Who was this man of principle battling the political correctness of 1916?
The pamphlet’s author was the film director D.W. Griffith, and the subtext for his First Amendment flag-waving was the fierce campaign against his 1915 motion picture The Birth of a Nation. The longest and most expensive movie yet produced was an unprecedented box office phenomenon: Griffith biographer Richard Schickel estimates that by the end of 1917 it would gross $60 million, an unheard-of sum. But it was also hated like no picture before or since for its grotesque distortion of Reconstruction, in which black characters are sexual predators and vengeful thugs, former slave owners are persecuted victims, and members of the Ku Klux Klan are gallant saviors…
Yes, grotesque distortions.
Because nothing like that ever happened in reality.
A century after its release… [f]ilm studies professors preface their lectures on the film with emphatic disclaimers about its politics, then teach it anyway because of its multiple breakthroughs in the use of editing, cinematography, and music.
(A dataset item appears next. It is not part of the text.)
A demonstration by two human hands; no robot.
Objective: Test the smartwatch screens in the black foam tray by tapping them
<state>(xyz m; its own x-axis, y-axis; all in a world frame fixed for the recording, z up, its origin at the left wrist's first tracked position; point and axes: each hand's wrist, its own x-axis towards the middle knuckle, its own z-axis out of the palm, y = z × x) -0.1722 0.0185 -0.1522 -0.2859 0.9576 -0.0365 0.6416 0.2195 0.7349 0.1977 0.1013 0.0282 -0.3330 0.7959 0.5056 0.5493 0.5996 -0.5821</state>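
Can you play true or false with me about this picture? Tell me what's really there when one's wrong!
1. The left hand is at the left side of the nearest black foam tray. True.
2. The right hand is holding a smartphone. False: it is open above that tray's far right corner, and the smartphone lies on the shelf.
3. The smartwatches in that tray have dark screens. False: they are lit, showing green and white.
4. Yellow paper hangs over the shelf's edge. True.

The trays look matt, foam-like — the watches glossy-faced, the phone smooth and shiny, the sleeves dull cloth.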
No serious critic would disagree with James Baldwin’s assertion in The Devil Finds Work that the film is both “one of the great classics of the American cinema” and “an elaborate justification for mass murder.” Like Triumph of the Will, it is a technical tour de force and a moral pariah, one that vividly illustrates the racist mindset: violent, paranoid, sexually neurotic, sentimental, and absurd.
Well, it didn’t take this article too long to meet the criteria of Godwin’s Law.
Onto the JAPCAT meme:
But only one argument—the one between the filmmakers and their opponents—has been settled by history. The rupture inside liberalism, about whether any work of art can be dangerous enough to merit suppression, has never been resolved. Some liberals believed that Birth’s distorted history had such menacing implications for black Americans that they forged awkward alliances of convenience with reactionary forces who wanted to manacle cinema itself. Meanwhile, free-speech hard-liners on the left loathed the picture and efforts to prohibit it in equal measure. In his authoritative history, D.W. Griffith’s The Birth of a Nation, Melvyn Stokes quotes Chicago journalist William L. Chenery: “Liberals are torn between two desires. They hate injustice to the negro and they hate a bureaucratic control of thought.” The Birth of a Nation didn’t just transform cinema forever; it inaugurated a debate about art, race, and freedom of expression that shaped American history.
Lynskey then goes into a bit on the context of how The Birth of a Nation was written by Thomas Dixon and then adapted for the screen by D.W. Griffith.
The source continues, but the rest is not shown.